Wednesday, 4 May 2011

The Year I Woke Up

Young, Ambitious but Arrogant and Untouchable? Something big one day will make itself known to you and will slide you down the big snake on life's big board game. You will find yourself at the bottom of the ladder back where you started.


It's the year 1990 I am ensconced in my office, there is a peculiar small square hole in the top left wall of my office, through it I can hear typewriters clacking, yes. Typewriters. Queries are being answered on the phones manned by some of the best logistic men in the business. All is well in my world. I've just had lunch with a big Italian American, having been flown over especially to dispense his wisdom on "How we do it over there" to me. I smugly know I do it better.  My driver picks us up from the R.S.Hispaniola moored on the embankment, where I have spent the afternoon being fed and watered. The big Italian stopped the car and he bought a plastic police helmet from a souvenir stall underneath one of the bridges that cross the Thames for his son in New York. Stopping a car on the embankment is never a good idea. got a ticket, chucked it out of the window and drove off laughing.

Nice Lunch

After leaving the world of back biting, metaphorically knife wielding bitchiness of the fashion industry, running one of the biggest and fastest growing specialist logistic companies in England was easy for me. My team I created were miracle workers, magicians that could solve anything, we were untouchable, the directors of the company meekly turned up every now and again to see if every thing was ok, of course everything was ok, I was in charge, everything will always be ok.

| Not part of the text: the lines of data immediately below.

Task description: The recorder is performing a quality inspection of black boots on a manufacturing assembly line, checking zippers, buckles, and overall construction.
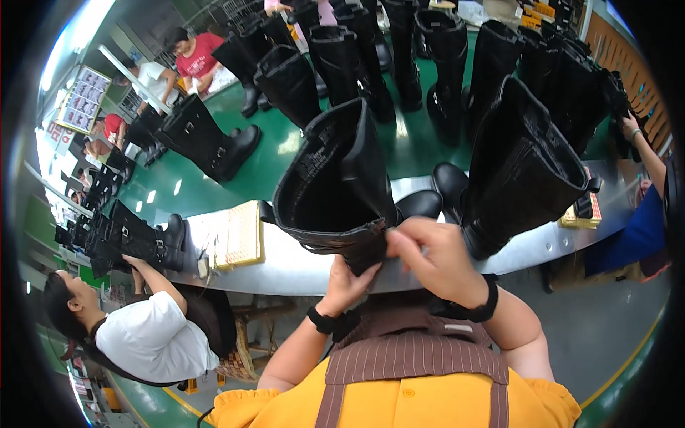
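Observation:
A tall black boot (321, 192) stands upright at the metal edge of the table in front of me, its wide top opening facing up toward me. Low on its shaft, my left hand (347, 287) grips the boot, the fingers partly hidden behind it. My right hand (437, 258) is closed in a pinch at the right side of the same boot, beside a strap near its rim. What sits between those fingers is too small to make out. Just right of my hands stands a second tall black boot (524, 178), its opening also showing.
Many black boots (446, 64) stand across the green table (285, 146). A yellow-edged stack of cards (244, 234) lies on the metal edge (300, 274) at left. A co-worker in white (153, 332) handles a boot (135, 239) nearby; another person's arm (648, 153) reaches in at right.

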Demonstrator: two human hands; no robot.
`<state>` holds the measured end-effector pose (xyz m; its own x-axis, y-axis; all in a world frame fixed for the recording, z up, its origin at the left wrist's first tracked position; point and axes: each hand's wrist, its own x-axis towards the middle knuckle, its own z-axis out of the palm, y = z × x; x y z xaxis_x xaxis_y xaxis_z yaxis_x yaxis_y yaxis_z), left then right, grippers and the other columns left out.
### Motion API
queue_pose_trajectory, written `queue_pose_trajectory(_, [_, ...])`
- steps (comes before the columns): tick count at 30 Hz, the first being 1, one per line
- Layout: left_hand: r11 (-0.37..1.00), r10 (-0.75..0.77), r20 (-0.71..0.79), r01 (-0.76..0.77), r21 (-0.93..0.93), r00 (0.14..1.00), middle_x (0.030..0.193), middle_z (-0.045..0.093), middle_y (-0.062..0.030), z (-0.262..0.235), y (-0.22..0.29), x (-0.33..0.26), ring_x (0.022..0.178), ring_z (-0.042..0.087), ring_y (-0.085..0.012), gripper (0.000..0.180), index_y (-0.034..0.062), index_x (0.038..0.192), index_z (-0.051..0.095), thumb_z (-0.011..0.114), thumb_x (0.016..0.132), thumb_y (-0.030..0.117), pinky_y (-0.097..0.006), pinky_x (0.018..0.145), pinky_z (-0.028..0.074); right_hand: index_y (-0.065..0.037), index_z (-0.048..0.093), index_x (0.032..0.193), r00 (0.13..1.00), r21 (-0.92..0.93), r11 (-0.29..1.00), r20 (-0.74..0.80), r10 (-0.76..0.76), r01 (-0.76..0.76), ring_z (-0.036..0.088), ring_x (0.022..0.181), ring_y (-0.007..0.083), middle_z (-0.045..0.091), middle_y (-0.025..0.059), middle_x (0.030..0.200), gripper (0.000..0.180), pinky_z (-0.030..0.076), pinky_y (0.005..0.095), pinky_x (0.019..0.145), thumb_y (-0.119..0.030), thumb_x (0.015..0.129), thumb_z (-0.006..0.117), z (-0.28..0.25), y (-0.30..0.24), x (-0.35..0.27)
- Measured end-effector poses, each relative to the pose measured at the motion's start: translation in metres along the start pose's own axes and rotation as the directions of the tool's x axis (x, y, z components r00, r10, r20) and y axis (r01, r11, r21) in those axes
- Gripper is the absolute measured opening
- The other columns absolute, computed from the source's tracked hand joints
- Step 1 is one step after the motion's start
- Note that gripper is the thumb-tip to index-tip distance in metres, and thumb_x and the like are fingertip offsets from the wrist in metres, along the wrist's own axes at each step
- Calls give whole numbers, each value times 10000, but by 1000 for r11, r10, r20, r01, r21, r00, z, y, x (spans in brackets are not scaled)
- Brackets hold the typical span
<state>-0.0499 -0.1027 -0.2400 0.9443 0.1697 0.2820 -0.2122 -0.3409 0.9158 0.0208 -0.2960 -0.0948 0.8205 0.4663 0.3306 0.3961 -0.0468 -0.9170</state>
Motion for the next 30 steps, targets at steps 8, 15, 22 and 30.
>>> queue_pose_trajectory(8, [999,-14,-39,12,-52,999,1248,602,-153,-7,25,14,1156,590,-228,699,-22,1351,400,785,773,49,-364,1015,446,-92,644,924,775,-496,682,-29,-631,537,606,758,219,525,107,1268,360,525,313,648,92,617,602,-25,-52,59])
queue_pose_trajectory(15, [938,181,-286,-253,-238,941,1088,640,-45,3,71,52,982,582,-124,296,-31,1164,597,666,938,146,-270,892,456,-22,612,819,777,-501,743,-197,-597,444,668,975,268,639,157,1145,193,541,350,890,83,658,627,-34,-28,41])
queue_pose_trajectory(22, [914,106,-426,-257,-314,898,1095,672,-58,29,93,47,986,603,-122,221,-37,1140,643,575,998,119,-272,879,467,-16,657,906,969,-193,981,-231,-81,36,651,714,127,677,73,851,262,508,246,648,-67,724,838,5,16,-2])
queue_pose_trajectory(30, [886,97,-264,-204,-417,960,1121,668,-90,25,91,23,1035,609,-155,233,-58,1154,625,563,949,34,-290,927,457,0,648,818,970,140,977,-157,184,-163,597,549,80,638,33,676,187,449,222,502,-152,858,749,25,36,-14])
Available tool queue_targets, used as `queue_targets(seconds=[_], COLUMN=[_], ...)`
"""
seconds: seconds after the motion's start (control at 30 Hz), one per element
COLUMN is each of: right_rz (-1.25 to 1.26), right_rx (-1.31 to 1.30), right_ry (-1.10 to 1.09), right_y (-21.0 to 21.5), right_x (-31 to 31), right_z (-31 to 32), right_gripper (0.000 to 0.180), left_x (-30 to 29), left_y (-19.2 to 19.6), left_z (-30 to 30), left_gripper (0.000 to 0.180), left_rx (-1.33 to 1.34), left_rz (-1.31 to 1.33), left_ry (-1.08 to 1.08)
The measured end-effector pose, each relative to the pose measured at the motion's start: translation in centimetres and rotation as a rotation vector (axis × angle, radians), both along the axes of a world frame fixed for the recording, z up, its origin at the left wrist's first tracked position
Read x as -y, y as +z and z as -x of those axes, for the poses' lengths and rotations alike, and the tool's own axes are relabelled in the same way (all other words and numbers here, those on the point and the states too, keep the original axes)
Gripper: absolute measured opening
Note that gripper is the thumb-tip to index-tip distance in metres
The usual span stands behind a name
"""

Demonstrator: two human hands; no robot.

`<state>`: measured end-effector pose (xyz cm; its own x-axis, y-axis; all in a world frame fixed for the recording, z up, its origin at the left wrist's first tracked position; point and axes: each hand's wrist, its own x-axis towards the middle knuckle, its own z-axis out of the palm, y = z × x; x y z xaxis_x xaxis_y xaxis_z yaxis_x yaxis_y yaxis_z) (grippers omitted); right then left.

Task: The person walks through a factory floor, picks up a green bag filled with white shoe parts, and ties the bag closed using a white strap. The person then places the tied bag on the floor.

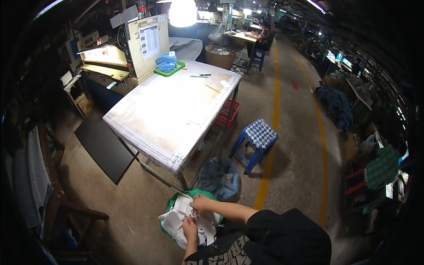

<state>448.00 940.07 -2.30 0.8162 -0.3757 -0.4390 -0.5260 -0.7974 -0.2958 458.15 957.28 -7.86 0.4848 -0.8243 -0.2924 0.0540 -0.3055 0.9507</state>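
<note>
White cut pieces (179, 221) fill a green basket (170, 206) on the near floor. The right hand (201, 204) pinches a piece there; the left hand (191, 229) grips another. A white table (176, 110) stands beyond, a blue stool (258, 137) to its right.

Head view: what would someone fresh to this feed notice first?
The big pale worktable fills the middle, nearly bare apart from a green tray of blue pieces at its far corner. At the lower edge, the left hand and the right hand work at a stack of white pieces in a green bag on the floor. A blue stool stands right of the table beside a yellow floor line.
</note>
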Motion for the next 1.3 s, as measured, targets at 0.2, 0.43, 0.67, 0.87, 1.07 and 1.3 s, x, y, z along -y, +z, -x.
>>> queue_targets(seconds=[0.2, 0.43, 0.67, 0.87, 1.07, 1.3], right_rz=[0.068, 0.224, -0.415, -0.712, 0.129, -0.814], right_rx=[0.092, 0.220, 0.524, 0.070, 0.315, 0.179], right_ry=[-0.045, 0.046, -0.402, -0.449, 0.379, -0.184], right_y=[-0.1, -0.1, 1.6, 4.3, 4.5, 4.4], right_x=[-0.2, -2.3, -1.5, 2.8, 7.8, 10.4], right_z=[-0.7, -0.5, 1.2, 3.9, 2.3, 2.6], right_gripper=[0.030, 0.040, 0.027, 0.030, 0.018, 0.021], left_x=[0.2, 0.6, 1.5, 2.9, 5.7, 6.3], left_y=[-0.4, -1.3, 0.4, 2.6, 4.4, 6.2], left_z=[-0.2, 0.0, 1.2, 1.9, 4.2, 3.9], left_gripper=[0.029, 0.028, 0.026, 0.021, 0.024, 0.019], left_rx=[0.090, -0.085, 0.026, 0.079, 0.226, 0.556], left_rz=[-0.049, -0.039, -0.107, -0.113, -0.256, -0.154], left_ry=[-0.027, 0.056, 0.124, 0.145, 0.142, 0.174])
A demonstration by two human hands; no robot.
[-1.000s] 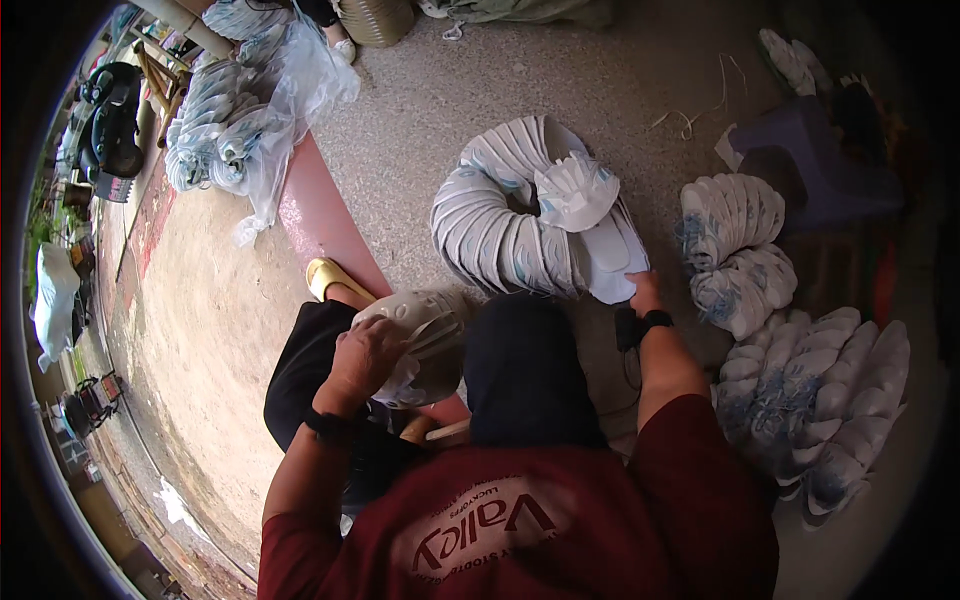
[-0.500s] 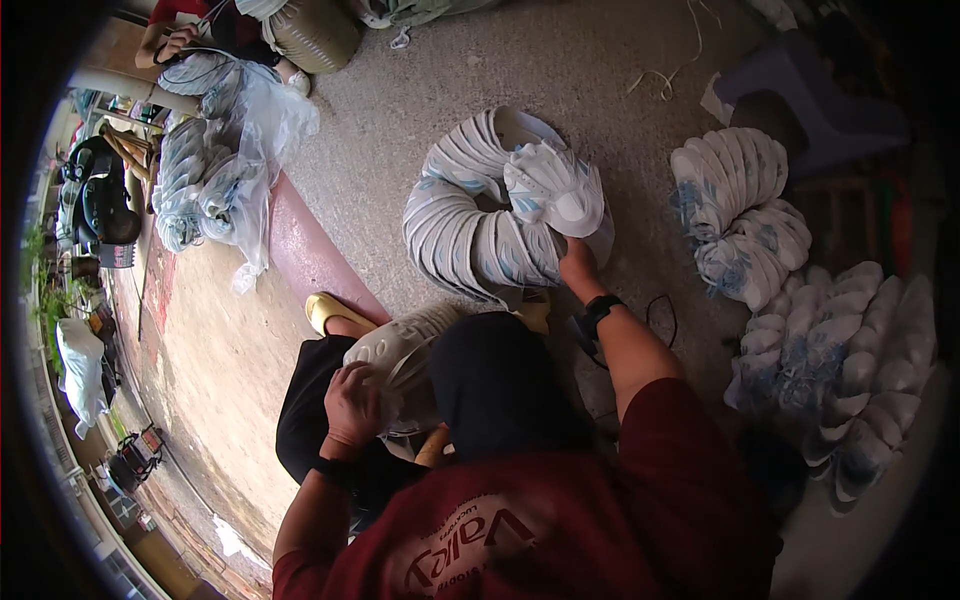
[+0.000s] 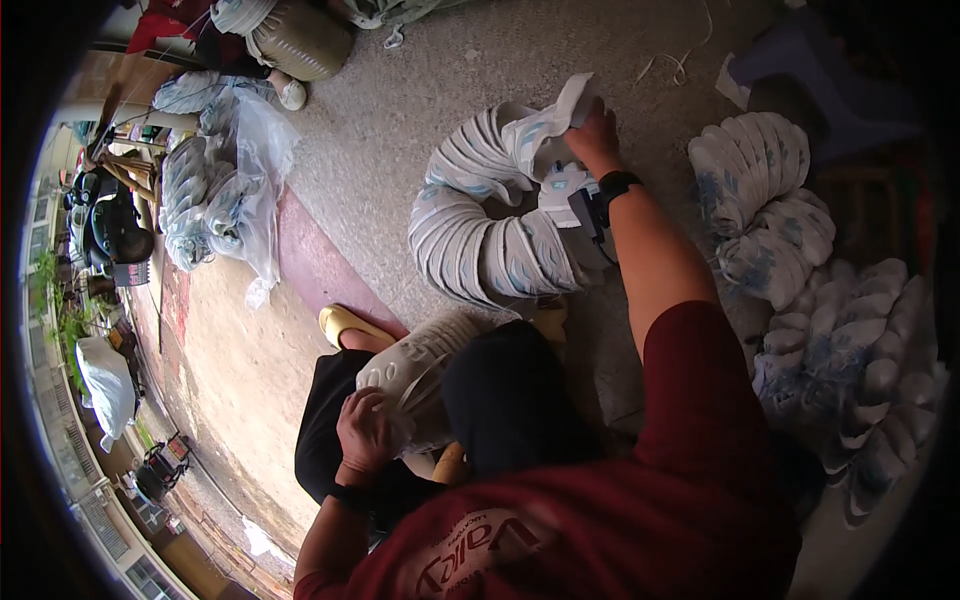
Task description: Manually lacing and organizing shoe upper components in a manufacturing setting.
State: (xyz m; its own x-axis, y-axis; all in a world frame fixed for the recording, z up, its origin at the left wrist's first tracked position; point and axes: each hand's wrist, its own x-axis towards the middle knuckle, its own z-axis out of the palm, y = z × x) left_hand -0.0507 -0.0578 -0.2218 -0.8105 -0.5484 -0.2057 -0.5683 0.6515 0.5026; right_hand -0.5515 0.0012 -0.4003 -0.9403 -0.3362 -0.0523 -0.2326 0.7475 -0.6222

I bought a new house in one of the quays in Rotherhithe by the Thames in south London. My ex secretary, now my live in partner, is a sexy bright legal secretary, we are both earning salaries that would disgust most people, obscene even. 

New years eve, most of our customers are shut, we, like some of our larger blue chip clients are eternally open. A big brash driver, feared by some, but on time, loyal, never let us down is told to do one extra important pick up, instead of refusing to do it, not answering the phone or feigning sickness, turned up at my office, whilst coincidently, after hearing about his displeasure in not wanting to do it, I was tapping out, one fingered, a new contract for him that would have extended his hours by five a week and made him richer by one hundred pounds a week.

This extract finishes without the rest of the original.